= SOURCE MATERIAL =
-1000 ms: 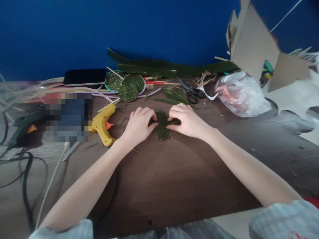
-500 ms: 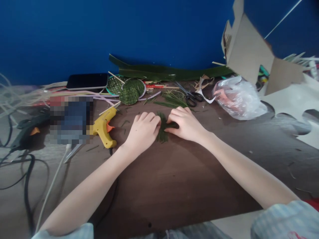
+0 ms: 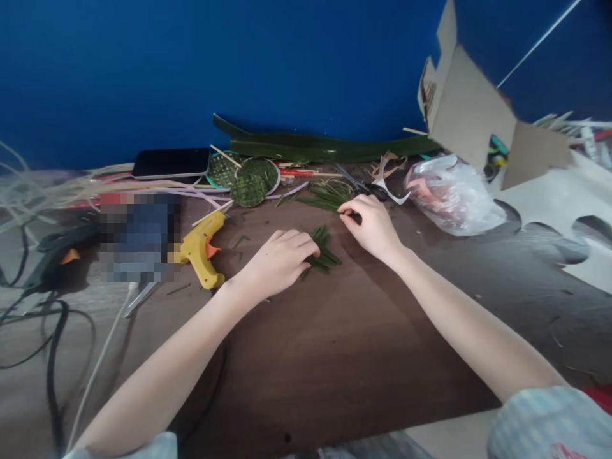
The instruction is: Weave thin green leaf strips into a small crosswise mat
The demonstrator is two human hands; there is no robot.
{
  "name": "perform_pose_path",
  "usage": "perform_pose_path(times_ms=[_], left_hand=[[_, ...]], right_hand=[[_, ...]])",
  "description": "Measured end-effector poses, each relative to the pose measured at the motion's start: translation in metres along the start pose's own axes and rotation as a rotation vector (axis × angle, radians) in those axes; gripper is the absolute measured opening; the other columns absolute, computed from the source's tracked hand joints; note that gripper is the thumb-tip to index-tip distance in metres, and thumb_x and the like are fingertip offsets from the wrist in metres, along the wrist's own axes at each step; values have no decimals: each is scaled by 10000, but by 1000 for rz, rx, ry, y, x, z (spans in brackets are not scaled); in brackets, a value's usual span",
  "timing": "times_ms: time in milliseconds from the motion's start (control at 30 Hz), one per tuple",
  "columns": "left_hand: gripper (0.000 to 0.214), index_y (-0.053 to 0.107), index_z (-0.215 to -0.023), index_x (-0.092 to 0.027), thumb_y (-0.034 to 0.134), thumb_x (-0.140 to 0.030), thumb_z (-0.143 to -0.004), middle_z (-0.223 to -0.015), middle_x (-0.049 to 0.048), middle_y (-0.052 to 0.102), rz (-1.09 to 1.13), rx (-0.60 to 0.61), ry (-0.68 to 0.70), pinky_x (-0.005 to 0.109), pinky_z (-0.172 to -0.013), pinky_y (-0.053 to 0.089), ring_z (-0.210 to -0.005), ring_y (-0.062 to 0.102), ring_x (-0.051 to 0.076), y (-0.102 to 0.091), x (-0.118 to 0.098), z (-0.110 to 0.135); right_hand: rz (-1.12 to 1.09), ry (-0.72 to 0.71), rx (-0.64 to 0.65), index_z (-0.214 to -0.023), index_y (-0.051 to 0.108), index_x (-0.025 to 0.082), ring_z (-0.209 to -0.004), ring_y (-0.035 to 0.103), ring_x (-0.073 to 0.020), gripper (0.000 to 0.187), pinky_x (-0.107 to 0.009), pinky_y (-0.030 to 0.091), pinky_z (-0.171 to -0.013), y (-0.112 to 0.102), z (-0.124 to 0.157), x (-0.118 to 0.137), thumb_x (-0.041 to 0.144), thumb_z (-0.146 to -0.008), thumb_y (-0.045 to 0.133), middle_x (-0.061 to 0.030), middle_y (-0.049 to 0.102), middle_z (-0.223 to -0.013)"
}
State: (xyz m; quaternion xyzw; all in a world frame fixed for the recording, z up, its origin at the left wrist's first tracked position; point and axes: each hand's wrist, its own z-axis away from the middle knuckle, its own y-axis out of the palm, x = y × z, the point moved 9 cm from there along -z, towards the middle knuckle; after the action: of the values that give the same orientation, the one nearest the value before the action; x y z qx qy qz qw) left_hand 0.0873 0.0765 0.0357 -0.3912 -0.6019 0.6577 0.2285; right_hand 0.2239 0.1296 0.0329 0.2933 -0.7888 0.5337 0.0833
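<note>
Head view: the left hand (image 3: 282, 258) lies palm down on the brown wooden tabletop (image 3: 335, 357), fingers loosely bent, and its fingertips press on a small bundle of dark green leaf strips (image 3: 326, 250) lying flat near the tabletop's middle. The right hand (image 3: 371, 223) is just beyond and to the right of that bundle, apart from it. Its fingers are drawn into a narrow pinch at the near edge of a loose pile of thin green strips (image 3: 327, 193); whether a strip lies between them cannot be told. Black-handled scissors (image 3: 370, 189) lie just behind the right hand, with a clear plastic bag (image 3: 454, 194) further right. A yellow glue gun (image 3: 201, 250) lies left of the left hand, and round woven green discs (image 3: 251, 178) sit behind it.
</note>
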Motion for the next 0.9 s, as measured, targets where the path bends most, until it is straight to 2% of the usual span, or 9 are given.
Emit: perform_pose_path(times_ms=[100, 200, 267, 367, 533, 733, 833, 900], left_hand=[[136, 567, -969, -200, 514, -137, -861, -1002, 12, 627, 55, -28, -8, 317, -852, 371, -978, 546, 179, -1, 0, 0], [163, 568, -989, -174, 559, -267, -856, -1013, 63, 614, -53, -101, -141, 348, -803, 393, -963, 534, 232, -5, 7, 1], [221, 563, -1013, -162, 585, -298, -841, -1021, 77, 605, -103, -88, -177, 358, -785, 399, -958, 528, 249, -3, 7, 0], [205, 561, -1015, -169, 586, -275, -842, -1022, 64, 606, -85, -43, -152, 351, -792, 400, -965, 525, 237, 0, 5, -1], [183, 573, -1014, -199, 588, -240, -837, -1048, 37, 613, 68, 27, -69, 349, -854, 385, -1005, 515, 210, 2, 5, 0], [188, 584, -995, -224, 525, -161, -828, -1035, 13, 626, 284, 72, -29, 357, -914, 373, -1010, 521, 186, 0, 10, 2], [205, 589, -988, -217, 489, -153, -821, -1031, 19, 629, 311, 33, -75, 365, -926, 378, -1015, 524, 191, -8, 20, 3], [212, 596, -960, -201, 459, -130, -815, -1010, 21, 637, 303, -35, -139, 353, -930, 387, -1005, 531, 183, -18, 29, 5]], right_hand=[[49, -9, 3, -855, 640, 199, -843, 550, -245, 103, -394, 427, -760, 4, 0, -1, 181, -804, 552, -77, 613, -856], [61, -2, -5, -844, 628, 196, -848, 547, -249, 72, -398, 435, -763, 3, 0, -2, 192, -802, 569, -82, 596, -867], [35, 14, -21, -829, 606, 198, -852, 547, -243, 45, -384, 441, -748, 2, 0, -4, 200, -804, 568, -82, 579, -877], [-7, 41, -21, -810, 575, 200, -802, 540, -216, 17, -348, 433, -701, 1, 0, -7, 207, -810, 559, -69, 553, -842], [27, 34, 11, -767, 549, 204, -722, 487, -194, 50, -324, 390, -672, 4, 0, -6, 186, -813, 550, -31, 519, -712], [116, 25, -5, -849, 571, 201, -774, 494, -224, 62, -356, 374, -705, 1, 2, -5, 237, -845, 521, -52, 538, -764], [164, 8, -16, -794, 557, 200, -811, 500, -239, 101, -360, 374, -697, 1, 2, -3, 268, -852, 510, -75, 552, -830], [186, -6, -20, -757, 536, 199, -813, 502, -241, 132, -363, 375, -696, 1, 3, -2, 266, -861, 489, -84, 557, -838]])
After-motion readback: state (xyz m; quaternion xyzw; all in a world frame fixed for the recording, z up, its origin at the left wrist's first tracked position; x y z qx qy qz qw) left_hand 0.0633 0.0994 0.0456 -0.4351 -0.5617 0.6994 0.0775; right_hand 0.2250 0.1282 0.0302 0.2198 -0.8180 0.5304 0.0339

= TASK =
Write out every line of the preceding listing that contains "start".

= RESULT OF THE TASK =
  "description": "Measured end-effector poses, each relative to the pose measured at the motion's start: translation in metres along the start pose's own axes and rotation as a rotation vector (axis × angle, radians) in those axes; gripper is the absolute measured opening; the other columns absolute, computed from the source's tracked hand joints; note that gripper is the thumb-tip to index-tip distance in metres, and thumb_x and the like are fingertip offsets from the wrist in metres, along the wrist's own axes at each step; values have no decimals: each is scaled by 10000, but by 1000 for rz, rx, ry, y, x, z (spans in brackets are not scaled); in brackets, a value's usual span",
  "timing": "times_ms: time in milliseconds from the motion's start (control at 30 Hz), one per tuple",

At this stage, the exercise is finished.